Yes. All Nevada LLCs must file a Nevada Annual Report ($350) each year at the end of your anniversary formation month.
What is the difference between a restricted LLC and a series LLC?
Restricted LLCs are LLCs with restrictions on when owners can make distributions. They’re often used for estate planning or as an asset vehicle. A Nevada Series LLC is an LLC with one or more divisions (called “series”) within itself, each with its own liability, assets, and debt. Series LLCs are often used to separate out assets—for example, several rental properties—so that if one series is sued, the assets held within the other series are shielded.
Learn more about Series LLCs.
Restricted LLC Taxes
One of the biggest perks of setting up a restricted LLC is the tax-free interest. What you put into your restricted LLC remains untaxed while distributions are locked. So, if you’ve elected to have your restricted LLC only make distributions after five years, for those five years, you pay no Nevada state taxes. Once the assets are distributed from your restricted LLC, you’ll have to pay a gift or estate tax, but at a significantly lower rate due to restricted LLCs valuation discounts. A valuation discount applies to the fair market value of a company’s value or assets.
How do I dissolve my restricted LLC?
To dissolve a restricted LLC, you’ll need to take the same steps as dissolving a regular LLC. To dissolve an LLC in Nevada, you’ll file a form called Certificate of Dissolution/Cancellation Limited Liability Company.
Do I have to wait ten years before giving distributions for my restricted LLC?

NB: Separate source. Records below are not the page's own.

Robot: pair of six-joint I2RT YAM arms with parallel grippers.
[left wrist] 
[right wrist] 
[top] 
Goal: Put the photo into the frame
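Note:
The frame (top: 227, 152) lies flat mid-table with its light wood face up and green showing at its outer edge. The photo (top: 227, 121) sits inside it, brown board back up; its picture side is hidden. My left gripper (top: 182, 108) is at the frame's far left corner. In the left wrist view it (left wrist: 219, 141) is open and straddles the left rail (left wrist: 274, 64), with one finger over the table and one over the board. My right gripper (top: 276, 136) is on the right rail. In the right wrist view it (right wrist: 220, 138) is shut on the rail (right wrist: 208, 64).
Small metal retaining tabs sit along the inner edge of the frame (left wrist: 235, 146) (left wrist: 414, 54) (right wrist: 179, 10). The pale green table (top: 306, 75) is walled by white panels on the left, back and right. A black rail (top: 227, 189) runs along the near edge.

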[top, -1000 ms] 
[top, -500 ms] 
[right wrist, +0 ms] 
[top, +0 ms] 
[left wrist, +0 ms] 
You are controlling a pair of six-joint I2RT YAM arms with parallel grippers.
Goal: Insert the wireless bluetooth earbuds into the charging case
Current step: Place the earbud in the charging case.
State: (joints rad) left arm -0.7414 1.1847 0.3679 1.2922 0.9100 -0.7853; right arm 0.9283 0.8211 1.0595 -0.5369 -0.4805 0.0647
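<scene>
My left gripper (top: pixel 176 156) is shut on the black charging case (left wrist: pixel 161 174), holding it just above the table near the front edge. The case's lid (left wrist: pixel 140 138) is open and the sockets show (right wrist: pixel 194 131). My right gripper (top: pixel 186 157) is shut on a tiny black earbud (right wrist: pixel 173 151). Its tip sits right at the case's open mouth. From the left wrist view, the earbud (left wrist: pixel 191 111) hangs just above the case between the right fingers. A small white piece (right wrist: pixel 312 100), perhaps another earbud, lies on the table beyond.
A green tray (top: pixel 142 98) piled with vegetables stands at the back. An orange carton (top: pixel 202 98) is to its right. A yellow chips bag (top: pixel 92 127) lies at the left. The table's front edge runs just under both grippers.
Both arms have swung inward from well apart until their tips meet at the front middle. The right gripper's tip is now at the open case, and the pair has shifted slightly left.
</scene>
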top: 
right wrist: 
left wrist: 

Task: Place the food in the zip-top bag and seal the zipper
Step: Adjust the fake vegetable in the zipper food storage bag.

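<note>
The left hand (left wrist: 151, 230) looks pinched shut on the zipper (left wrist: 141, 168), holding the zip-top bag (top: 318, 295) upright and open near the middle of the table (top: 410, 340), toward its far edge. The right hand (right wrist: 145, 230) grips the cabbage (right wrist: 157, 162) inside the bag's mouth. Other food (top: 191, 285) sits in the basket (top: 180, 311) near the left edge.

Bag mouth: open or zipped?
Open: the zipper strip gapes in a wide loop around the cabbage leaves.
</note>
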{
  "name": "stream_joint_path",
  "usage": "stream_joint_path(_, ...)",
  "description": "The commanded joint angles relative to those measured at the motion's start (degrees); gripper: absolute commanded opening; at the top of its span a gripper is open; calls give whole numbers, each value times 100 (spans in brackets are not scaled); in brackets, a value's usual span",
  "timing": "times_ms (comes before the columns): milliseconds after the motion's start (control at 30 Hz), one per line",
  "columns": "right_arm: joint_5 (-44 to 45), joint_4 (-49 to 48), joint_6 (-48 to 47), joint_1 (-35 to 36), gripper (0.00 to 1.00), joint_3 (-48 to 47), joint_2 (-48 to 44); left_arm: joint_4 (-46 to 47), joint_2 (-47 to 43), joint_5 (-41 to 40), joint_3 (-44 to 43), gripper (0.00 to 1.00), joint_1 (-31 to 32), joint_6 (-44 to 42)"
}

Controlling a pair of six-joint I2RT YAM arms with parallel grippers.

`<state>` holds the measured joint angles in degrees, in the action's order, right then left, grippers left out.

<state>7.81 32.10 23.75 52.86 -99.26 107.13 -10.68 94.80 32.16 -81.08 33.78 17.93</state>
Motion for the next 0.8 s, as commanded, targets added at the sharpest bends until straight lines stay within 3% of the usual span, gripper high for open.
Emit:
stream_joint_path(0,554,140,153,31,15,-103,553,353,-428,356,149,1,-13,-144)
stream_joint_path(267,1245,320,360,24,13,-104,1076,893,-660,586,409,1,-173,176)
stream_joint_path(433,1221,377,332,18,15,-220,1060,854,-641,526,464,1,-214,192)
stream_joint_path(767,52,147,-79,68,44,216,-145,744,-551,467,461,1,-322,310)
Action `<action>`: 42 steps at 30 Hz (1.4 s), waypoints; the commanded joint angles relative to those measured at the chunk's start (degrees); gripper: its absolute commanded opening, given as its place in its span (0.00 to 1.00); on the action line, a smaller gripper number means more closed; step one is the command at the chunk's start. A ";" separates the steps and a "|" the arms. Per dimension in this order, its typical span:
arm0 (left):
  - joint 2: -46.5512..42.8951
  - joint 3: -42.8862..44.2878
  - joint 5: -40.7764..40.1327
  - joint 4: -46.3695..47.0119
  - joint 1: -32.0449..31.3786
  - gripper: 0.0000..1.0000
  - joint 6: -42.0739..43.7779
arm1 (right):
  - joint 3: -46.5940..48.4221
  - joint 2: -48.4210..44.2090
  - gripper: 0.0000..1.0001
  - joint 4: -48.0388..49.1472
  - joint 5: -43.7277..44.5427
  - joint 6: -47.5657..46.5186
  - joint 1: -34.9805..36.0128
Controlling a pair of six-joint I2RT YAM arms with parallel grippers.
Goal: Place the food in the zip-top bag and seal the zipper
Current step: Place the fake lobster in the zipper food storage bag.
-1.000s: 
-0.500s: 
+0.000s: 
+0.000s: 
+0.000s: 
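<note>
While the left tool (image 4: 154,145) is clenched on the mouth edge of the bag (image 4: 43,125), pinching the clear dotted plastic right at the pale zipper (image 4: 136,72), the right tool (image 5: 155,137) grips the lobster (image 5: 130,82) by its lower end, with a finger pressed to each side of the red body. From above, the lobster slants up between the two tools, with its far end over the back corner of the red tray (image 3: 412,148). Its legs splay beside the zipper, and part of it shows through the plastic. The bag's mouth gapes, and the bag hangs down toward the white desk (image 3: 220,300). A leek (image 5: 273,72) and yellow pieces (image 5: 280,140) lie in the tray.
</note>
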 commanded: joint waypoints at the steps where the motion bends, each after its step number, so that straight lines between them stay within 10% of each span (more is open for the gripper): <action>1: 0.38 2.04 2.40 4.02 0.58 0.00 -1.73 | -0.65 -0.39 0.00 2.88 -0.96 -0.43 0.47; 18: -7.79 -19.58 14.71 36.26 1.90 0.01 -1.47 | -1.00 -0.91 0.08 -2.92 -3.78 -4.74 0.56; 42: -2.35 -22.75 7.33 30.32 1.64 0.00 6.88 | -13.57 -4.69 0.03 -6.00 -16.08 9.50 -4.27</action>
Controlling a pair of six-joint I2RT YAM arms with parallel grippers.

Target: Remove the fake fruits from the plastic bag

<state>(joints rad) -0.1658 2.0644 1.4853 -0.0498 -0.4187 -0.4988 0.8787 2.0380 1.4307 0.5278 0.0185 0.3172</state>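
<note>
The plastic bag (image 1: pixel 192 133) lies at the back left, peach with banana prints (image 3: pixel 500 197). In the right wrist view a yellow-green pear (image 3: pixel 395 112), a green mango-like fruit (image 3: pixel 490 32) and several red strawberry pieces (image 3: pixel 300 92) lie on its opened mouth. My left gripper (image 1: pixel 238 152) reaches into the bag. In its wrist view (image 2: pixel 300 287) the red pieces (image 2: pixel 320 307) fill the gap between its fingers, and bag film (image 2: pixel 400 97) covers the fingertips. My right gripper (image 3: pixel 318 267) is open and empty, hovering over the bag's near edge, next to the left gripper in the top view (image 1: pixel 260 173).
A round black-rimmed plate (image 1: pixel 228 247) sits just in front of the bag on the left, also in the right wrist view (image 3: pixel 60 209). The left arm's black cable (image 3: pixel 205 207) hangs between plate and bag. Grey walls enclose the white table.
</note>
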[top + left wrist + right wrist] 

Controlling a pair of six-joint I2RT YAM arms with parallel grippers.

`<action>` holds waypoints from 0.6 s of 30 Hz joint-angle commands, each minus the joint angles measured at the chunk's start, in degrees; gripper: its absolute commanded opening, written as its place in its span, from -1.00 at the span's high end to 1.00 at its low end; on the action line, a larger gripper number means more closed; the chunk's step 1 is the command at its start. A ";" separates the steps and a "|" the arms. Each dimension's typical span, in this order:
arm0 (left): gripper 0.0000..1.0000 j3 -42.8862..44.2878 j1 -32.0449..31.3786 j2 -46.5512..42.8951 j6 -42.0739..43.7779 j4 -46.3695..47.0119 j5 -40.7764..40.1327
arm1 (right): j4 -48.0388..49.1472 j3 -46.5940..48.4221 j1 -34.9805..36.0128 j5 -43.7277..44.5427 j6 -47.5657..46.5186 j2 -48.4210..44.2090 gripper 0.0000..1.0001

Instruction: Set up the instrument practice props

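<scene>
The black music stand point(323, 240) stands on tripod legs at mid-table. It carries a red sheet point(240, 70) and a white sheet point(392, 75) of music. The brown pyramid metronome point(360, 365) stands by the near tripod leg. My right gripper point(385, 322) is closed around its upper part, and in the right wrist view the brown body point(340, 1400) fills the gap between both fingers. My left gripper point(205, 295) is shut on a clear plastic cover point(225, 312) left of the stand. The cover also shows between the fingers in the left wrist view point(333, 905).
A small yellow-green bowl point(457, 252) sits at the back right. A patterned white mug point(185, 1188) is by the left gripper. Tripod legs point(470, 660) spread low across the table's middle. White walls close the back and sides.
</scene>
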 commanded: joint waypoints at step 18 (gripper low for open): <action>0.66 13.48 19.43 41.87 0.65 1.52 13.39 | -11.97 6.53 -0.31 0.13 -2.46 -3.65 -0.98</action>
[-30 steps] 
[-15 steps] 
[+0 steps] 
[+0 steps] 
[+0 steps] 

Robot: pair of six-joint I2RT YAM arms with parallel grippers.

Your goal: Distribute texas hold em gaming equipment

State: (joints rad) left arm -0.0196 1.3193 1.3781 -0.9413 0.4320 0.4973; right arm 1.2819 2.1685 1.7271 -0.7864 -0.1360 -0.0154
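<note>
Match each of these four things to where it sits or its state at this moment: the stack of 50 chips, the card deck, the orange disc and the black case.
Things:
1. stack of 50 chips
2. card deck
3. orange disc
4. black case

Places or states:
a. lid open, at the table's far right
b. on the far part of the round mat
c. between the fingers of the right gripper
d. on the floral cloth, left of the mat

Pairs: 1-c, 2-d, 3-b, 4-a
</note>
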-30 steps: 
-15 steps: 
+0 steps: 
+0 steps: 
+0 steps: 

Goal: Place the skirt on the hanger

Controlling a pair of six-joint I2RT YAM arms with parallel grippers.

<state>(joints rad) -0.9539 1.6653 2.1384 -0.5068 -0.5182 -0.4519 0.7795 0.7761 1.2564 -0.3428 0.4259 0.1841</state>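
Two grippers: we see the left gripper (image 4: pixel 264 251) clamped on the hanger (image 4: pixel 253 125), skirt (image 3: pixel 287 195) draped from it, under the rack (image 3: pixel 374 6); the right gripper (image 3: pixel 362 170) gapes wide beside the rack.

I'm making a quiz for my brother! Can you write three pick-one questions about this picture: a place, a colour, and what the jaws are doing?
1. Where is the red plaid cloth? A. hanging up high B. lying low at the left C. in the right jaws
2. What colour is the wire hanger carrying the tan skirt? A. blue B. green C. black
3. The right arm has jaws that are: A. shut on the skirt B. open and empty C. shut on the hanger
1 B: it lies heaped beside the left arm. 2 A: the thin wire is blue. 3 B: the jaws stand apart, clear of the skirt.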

No. You may specifically state that your restricted LLC will give out distributions on another schedule as long as it’s within ten years.
What’s the difference between a Wyoming Close LLC and a Nevada Restricted LLC?
A Wyoming Close LLC is an LLC structure often used by single-member LLCs or small family businesses as a way of keeping and passing control without as many restrictions. There is no restriction on contributions with a Wyoming Close LLC like there is with a Nevada Restricted LLC.
Learn more about Wyoming Close LLCs.
Is a Pennsylvania Restricted Professional LLC the same as a Restricted LLC in Nevada?
No. A Pennsylvania Restricted Professional LLC is Pennsylvania’s name for LLCs that offer professional services that are governed by licensing boards such as doctors, therapists, and accountants.
Can I only use my restricted LLC for passing assets between family members?
No. Technically, you could use a restricted LLC for doing regular business, but profit distributions would be tightly controlled. Starting a traditional Nevada LLC generally works better for most business owners.
You may use your restricted LLC for passing assets to people that are not family members. However, most restricted LLCs are used for estate planning between families and as a tax-free vehicle for transferring assets.
Can I move my restricted LLC to another state?
No. You can not move your Nevada Restricted LLC to another state since no other state recognizes the structure. Trying to register your Nevada Restricted LLC in another state will change it into a regular LLC without the restrictions, benefits, or advantages of the original structure.